#### Material for this exercise

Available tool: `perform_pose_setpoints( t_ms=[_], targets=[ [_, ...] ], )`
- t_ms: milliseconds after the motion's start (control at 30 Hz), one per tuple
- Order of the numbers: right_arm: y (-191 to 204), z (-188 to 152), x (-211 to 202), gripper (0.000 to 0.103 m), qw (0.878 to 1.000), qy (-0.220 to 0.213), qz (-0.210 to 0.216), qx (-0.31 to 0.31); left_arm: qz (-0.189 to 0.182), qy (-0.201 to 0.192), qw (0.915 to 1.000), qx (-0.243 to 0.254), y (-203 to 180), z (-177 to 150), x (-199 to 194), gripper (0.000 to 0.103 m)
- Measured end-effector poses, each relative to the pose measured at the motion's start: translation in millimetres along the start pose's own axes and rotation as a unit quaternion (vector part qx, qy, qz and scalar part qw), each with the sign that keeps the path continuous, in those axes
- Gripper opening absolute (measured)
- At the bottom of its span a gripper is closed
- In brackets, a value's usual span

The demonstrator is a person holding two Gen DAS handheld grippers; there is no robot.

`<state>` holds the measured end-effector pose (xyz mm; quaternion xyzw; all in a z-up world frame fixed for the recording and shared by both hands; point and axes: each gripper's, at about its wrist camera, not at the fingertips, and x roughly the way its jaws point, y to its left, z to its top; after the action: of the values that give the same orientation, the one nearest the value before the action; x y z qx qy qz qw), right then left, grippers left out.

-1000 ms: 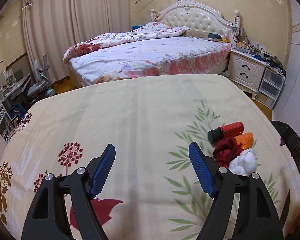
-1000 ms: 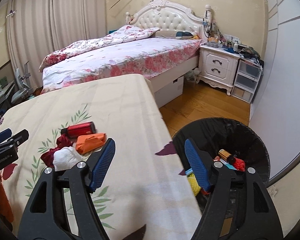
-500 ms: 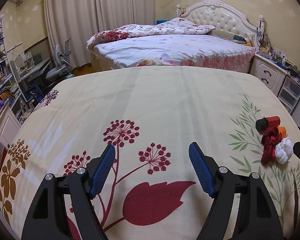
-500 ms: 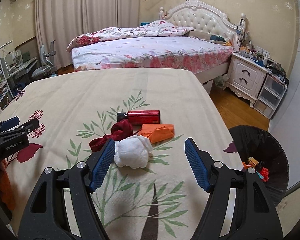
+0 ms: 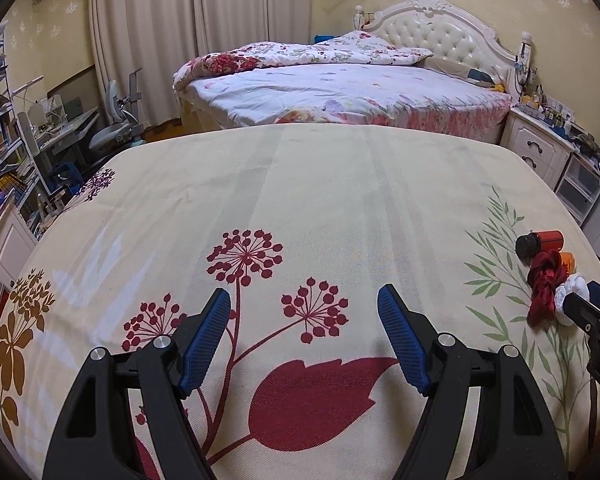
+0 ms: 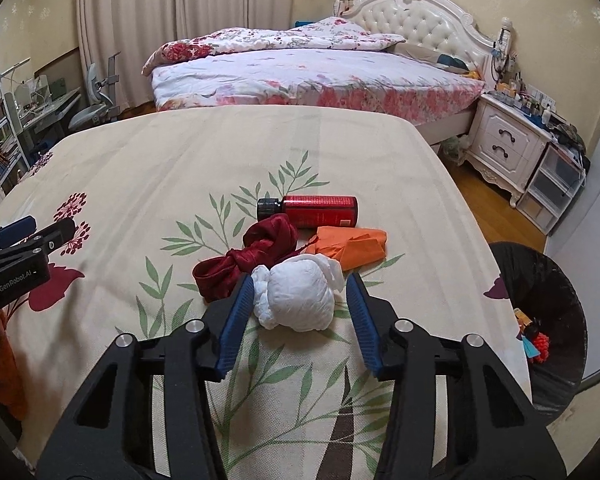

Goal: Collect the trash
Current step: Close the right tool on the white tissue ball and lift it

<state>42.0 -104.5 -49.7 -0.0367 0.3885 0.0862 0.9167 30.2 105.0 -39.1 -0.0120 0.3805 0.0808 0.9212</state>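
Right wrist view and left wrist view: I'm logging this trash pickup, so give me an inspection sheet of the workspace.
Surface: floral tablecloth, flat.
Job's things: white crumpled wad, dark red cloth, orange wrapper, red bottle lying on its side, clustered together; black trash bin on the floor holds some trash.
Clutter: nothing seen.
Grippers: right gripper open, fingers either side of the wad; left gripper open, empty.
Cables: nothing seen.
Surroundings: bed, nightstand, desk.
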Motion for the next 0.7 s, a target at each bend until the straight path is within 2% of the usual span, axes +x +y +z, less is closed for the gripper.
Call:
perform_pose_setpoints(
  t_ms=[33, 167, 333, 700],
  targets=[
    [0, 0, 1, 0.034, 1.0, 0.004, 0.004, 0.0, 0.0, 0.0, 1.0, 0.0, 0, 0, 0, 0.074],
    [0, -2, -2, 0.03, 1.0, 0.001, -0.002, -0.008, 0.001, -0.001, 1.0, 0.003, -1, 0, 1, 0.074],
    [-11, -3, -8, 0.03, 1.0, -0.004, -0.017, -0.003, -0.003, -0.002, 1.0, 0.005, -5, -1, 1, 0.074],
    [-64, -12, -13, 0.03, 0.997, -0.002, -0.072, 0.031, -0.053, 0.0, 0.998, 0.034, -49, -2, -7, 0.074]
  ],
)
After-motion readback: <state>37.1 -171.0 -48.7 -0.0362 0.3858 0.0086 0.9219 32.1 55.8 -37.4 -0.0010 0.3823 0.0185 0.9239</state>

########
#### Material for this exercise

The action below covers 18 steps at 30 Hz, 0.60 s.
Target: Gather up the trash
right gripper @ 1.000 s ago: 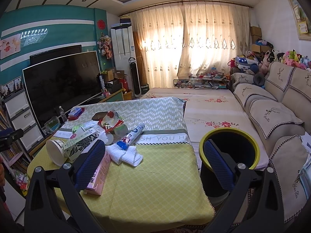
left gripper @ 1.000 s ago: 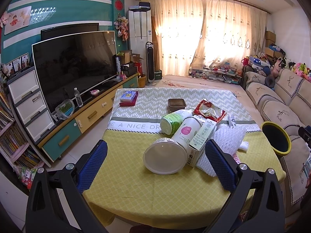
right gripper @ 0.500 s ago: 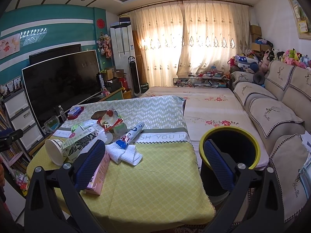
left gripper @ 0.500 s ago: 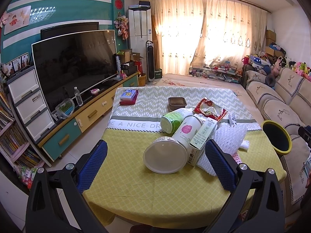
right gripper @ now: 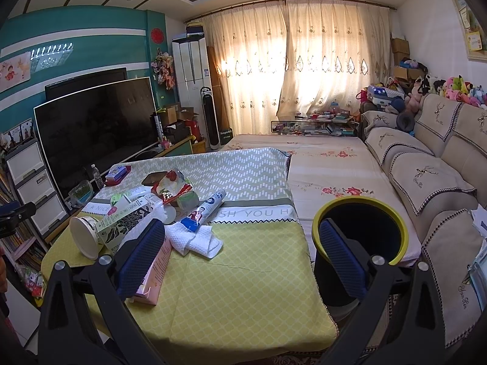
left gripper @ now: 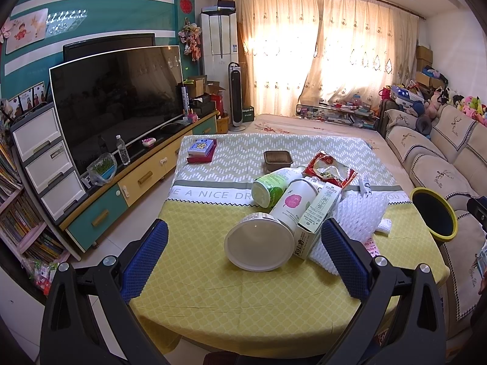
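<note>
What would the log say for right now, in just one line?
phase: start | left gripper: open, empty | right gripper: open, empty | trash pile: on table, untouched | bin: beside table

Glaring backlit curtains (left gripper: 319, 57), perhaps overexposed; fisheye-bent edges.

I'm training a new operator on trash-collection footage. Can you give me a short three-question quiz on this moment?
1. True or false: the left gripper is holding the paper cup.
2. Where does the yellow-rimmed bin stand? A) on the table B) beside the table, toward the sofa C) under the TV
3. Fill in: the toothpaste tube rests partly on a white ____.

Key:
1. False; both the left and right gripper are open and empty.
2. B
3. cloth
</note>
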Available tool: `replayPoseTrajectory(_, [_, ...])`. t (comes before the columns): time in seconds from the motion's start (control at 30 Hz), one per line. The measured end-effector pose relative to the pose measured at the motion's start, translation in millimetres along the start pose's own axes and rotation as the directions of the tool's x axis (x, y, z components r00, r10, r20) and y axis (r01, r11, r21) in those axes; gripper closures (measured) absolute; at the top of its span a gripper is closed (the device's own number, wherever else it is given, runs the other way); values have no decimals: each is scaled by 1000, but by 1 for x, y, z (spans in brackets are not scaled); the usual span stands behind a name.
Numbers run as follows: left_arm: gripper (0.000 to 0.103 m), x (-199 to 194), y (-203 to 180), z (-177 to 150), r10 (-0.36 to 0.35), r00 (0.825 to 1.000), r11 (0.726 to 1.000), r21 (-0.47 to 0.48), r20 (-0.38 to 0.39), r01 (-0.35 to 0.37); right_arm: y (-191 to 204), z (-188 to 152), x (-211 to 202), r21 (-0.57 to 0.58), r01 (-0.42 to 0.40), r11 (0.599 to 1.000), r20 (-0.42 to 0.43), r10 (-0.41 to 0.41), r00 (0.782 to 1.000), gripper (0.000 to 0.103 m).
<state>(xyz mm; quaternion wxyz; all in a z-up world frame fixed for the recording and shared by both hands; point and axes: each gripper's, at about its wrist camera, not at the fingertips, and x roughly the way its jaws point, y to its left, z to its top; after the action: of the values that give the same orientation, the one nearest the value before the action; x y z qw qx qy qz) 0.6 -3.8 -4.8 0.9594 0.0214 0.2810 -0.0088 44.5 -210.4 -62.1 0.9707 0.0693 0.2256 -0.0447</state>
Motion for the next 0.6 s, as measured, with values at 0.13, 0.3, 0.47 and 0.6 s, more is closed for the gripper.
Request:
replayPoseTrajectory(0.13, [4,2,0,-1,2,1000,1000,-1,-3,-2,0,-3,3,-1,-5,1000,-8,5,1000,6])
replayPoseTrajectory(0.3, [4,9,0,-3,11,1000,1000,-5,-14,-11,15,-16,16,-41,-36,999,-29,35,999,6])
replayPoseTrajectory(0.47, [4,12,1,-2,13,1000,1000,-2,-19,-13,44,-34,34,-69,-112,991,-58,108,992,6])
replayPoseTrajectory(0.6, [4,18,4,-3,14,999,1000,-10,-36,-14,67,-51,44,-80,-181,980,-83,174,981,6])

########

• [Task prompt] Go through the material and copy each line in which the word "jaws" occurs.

• [Reply to the task]
`<state>` holds the measured end-effector pose (xyz mm; quaternion xyzw; all in a z-up world frame fixed for the recording and shared by both hands; point and axes: each gripper's, at about its wrist camera, not at the fingertips, and x roughly the way its jaws point, y to its left, z to its top; after the action: of the values that give the same orientation, the one nearest the value before the action; x y z qx qy qz qw), right then left, grippers left out.
<state>(xyz mm; quaternion wxyz; all in a z-up world frame fixed for the recording and shared by both hands; point and axes: each gripper's, at about its wrist camera, not at the fingertips, and x roughly the way its jaws point, y to its left, z to its top; after the action: of the values that give the same orientation, the one nearest the value before the action; x y z qw qx qy qz) 0.6 -3.8 -4.8 0.9594 0.0214 0.2810 -0.0088 44.5 -210.4 -62.1 0.9707 0.0693 0.2256 -0.0447</state>

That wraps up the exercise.